My choice was not to give genealogy my full attention or watch T.V. My choice was watch T.V., read a book, or go to sleep. I could build trees while watching T.V. but not while doing the other two (sometimes I choose the other two so I don't stay up all night building trees!).

Recognize what your choices are and accept the consequences. We all love genealogy, we all have 24-hours in a day. We don't all have the same responsibilities but we do all have responsibilities.

Enjoy doing genealogy. If you enjoy it more while watching T.V., you can do it that way. But also realize your lack of progress may be due to this (or another) choice you made.

I love to do genealogy and sometimes the only way I can work on my own research is to make what is a "poor choice" in comparison to what I should do.

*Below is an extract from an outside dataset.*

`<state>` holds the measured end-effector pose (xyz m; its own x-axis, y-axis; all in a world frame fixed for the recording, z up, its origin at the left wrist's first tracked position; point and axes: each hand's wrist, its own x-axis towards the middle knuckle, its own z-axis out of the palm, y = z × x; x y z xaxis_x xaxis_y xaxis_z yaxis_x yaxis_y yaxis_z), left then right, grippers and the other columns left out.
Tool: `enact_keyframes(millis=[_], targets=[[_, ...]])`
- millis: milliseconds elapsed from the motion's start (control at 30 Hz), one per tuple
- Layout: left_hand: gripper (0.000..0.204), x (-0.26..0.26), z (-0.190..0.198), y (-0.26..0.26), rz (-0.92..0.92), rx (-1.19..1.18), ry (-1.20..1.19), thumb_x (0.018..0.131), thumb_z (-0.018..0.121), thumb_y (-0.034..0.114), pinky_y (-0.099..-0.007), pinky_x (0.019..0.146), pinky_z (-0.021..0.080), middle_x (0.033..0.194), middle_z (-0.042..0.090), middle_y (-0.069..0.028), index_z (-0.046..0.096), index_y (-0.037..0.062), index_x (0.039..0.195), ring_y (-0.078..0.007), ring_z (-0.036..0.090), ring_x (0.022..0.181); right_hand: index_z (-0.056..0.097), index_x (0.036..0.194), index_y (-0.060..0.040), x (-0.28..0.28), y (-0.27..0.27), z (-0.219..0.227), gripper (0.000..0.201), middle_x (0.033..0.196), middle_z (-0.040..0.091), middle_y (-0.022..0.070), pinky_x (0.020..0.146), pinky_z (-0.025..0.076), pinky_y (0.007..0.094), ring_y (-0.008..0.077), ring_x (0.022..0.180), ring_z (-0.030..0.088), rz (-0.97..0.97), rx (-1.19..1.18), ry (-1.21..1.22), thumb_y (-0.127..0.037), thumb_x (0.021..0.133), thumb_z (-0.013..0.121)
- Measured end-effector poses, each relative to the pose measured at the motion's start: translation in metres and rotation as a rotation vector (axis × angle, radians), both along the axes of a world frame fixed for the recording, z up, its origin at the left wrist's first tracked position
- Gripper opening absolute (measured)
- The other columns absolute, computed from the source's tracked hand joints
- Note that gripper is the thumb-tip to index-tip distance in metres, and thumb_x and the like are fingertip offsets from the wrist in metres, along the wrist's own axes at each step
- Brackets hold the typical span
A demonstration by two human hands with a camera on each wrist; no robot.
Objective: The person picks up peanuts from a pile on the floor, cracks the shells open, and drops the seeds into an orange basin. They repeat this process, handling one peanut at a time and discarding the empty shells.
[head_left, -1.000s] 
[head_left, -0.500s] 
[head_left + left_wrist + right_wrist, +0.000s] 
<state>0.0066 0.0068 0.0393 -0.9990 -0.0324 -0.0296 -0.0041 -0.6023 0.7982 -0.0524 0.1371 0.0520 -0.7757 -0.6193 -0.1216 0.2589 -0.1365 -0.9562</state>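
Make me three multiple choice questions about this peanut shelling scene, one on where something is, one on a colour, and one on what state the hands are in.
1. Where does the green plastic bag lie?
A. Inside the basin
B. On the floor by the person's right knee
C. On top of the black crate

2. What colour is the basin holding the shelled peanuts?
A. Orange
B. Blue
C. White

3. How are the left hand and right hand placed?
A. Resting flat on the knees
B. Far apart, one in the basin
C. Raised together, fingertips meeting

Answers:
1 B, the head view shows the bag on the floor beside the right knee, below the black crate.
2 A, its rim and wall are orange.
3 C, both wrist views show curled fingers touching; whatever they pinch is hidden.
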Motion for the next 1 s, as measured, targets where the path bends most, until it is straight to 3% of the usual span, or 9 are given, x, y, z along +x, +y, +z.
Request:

However, sometimes that's the only way I'll get to do any of my own genealogy.

I would not have found this new ancestor at this point in time without building trees while watching T.V. It would have been later, after many trees were built. Because my "quiet time" is so rare, and usually spent on client work, if I waited to have that type of ideal time for my own research, it could easily have been several years before I made this discovery.

I did the less focused work in the less ideal situation (vs. not doing that work at all). I then prioritized that project because I could see I was close to a solution and had "better" time where I could do more focused work. This was all planning and organizing, even though it involved multi-tasking, which I just told you to avoid.

I think the best way to summarize this is to say...
you need to make educated choices.

This is your journey. When I'm doing client work, it's unethical to charge them for my focused time and then be distracted by multi-tasking. That's not my journey, though.

We usually think "make educated choices" means making the best choice but in this situation, it's knowing and accepting the consequences because your choice doesn't adversely affect someone else. It's just yours. (Just don't go papering the Internet with your poorly researched tree because that does affect others, you still have some "good" choices you need to make).

Enjoy your genealogy journey whether that means multi-tasking so you enjoy the journey or it's the only way can do genealogy. Also enjoy your journey by choosing to give genealogy better time, even if it's less often, because constantly getting stuck is eroding your enjoyment.

This is a choice and it's yours to make.